The train deposits you in a train station in yet another city whose name you cannot remember. Immediately as you disembark a security guard tells you in unequivocal terms to leave the station. Now. You try to ask him when the train will come in the morning and he merely crosses his arms in front of him in the universal symbol for negation and says firmly and angrily “out!” You try to ask another guard as you step out the front door if he knows of a cheep hotel and the first nearly shouts at you “this is a train station not a hotel! Get out!” You are already outside, you cannot believe his attitude.
For the second night in a row you are obliged to sleep on the concrete outside a train station. This night is better then the first, perhaps you are getting used to it. At five in the morning you wake up and catch the train that actually goes to Nice. Arriving there in a dull stupor, you find your way to a hostel 16 euro a night, and crash. The next day you wander the city and spot a few pitches. You are still broke but the apartment the hostel gave you has a kitchen and you discover that you can spend the 16 american dollars still in your bank account to buy food at the monoprix, so you have something to eat.
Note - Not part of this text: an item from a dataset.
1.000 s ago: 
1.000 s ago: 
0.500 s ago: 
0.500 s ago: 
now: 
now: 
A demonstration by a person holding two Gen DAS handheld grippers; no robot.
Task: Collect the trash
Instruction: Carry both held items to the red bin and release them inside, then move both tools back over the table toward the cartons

The next day you do two performances and earn a total of two euro and fifty cents.
Feeling awful, you try to find a new pitch, and then, walking through the crowded city center, you come face to face with Mariam. You knew she was here, but you’d been unable to contact her. Her face lights up, and laughter fills the group. It’s her birthday, and she had planned to spend it just rollerblading around the city. The rest of the evening is surreal. Gelatto occurs. The best you’ve ever had. Rose and ginger and passion-fruit and Irish-cream and many others. At last you make it back to bed, and sleep.
The next day you do six shows and feel great about them, tying your record for the most shows you’ve done consecutively, and earning a record of a one hundred and thirty five euro, which is almost thirty each. It looks like you’ll stay in Nice for a little while longer.
It is the following morning that you update your e-journal. Life is good.